Alarming new data shows that pediatric cancer cases in the United States have surged nearly 50 percent in the thirty-year period before 2015, according to the US National Cancer Institute. In addition, the agency estimates that as many as 16,000 children (between the ages of birth to 19) will have received a new diagnosis in 2018, alone.
This data, on its own, would be cause for concern, but it appears that the rise may be the result of an increasingly carcinogen-toxic environment—particularly from industrial waste and pollutants.
To put this into perspective, there are approximately 2.2 billion children worldwide. Of this number, the most recent data suggests that 416,500 of them have been diagnosed with cancer, with around 25 percent of that number (more than 142,000) estimated to die from the disease ever year. That might appear to be only a small percentage of human beings—and it is—but childhood cancer claims a total of roughly 11 million years from children that could have lived long and healthy lives if not for their toxic environments.

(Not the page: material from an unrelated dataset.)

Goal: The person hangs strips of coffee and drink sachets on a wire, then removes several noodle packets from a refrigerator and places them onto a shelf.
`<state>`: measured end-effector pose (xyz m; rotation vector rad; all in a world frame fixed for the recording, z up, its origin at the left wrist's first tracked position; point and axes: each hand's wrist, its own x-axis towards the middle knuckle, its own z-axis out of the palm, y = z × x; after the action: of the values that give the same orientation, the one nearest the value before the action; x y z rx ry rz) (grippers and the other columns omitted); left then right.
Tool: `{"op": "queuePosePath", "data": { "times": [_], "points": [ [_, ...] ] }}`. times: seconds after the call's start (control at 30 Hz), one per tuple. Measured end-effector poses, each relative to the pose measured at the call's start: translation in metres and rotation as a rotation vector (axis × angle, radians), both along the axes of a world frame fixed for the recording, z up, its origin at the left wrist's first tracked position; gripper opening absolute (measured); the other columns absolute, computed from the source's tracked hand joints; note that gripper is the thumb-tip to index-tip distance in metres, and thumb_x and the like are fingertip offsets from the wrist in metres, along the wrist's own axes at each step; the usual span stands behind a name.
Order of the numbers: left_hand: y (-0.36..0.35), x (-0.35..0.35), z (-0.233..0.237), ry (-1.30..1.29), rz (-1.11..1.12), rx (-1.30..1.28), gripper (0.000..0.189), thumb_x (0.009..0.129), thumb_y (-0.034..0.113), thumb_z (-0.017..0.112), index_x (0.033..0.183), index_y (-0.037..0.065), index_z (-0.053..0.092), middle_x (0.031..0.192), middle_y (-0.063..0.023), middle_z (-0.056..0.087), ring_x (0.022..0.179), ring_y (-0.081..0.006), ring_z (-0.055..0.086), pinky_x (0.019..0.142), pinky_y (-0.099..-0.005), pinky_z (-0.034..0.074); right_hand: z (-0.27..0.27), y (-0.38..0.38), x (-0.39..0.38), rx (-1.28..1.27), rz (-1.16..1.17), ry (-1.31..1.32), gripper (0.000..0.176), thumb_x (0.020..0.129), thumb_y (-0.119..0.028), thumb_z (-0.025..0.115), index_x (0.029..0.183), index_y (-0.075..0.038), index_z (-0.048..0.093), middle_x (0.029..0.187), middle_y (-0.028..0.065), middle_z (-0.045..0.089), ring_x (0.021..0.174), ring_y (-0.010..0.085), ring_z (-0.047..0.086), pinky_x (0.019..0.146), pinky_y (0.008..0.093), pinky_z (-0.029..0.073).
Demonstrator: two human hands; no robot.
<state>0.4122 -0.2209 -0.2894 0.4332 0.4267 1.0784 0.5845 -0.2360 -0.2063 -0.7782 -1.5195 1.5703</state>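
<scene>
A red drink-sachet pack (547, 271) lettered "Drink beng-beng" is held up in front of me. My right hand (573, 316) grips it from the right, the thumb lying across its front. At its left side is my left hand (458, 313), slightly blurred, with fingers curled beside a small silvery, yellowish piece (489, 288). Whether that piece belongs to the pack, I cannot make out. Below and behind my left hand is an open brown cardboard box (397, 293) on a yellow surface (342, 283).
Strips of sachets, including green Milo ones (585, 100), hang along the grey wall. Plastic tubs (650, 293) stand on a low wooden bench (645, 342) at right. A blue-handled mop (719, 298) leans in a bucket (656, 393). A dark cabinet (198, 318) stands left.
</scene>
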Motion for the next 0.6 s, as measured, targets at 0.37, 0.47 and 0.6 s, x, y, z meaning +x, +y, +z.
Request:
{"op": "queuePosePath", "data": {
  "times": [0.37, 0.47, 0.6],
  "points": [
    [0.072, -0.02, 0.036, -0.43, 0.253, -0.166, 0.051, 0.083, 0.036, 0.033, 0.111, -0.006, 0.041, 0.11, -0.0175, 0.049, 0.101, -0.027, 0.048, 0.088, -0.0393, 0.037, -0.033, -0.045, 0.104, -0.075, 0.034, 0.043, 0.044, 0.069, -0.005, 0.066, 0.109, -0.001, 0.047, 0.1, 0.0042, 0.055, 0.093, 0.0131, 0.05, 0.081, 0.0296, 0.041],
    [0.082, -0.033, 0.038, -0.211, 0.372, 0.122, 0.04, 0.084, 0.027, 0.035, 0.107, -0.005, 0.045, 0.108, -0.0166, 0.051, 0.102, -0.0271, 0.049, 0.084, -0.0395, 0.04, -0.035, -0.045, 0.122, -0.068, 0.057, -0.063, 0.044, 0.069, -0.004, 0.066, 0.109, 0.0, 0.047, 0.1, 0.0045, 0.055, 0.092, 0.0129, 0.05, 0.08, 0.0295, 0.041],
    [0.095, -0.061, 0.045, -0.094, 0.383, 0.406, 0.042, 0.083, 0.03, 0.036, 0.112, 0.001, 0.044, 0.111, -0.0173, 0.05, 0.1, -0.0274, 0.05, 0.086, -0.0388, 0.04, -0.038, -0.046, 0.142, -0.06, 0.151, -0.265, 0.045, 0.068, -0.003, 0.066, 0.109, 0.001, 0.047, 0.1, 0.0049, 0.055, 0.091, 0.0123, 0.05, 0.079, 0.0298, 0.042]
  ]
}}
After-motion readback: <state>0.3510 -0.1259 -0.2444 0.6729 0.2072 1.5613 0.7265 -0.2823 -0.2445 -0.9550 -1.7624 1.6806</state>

Of course, these lost lives are not just bad for the children who suffer, and not just for their parents and families, but for the communities around them as well. Lead study author Lisa Force is a pediatric oncologist with St. Jude Children’s Research Hospital. She advises that this study is the most comprehensive investigation into what is known as the “disease burden” of childhood cancer. You see, most childhood cancers are curable, but too many children—and their families—face a preponderance of challenges in gaining access to the appropriate facilities or treatments.
And to quantify this burden, researchers combined data from the 2017 Global Burden of Disease, Injuries, and Risk Factors Study in a computer model that estimated the disability-adjusted life years. That study compiles data from multiple universities and health organizations regarding the scale and scope of various illnesses and its risk on the world’s population.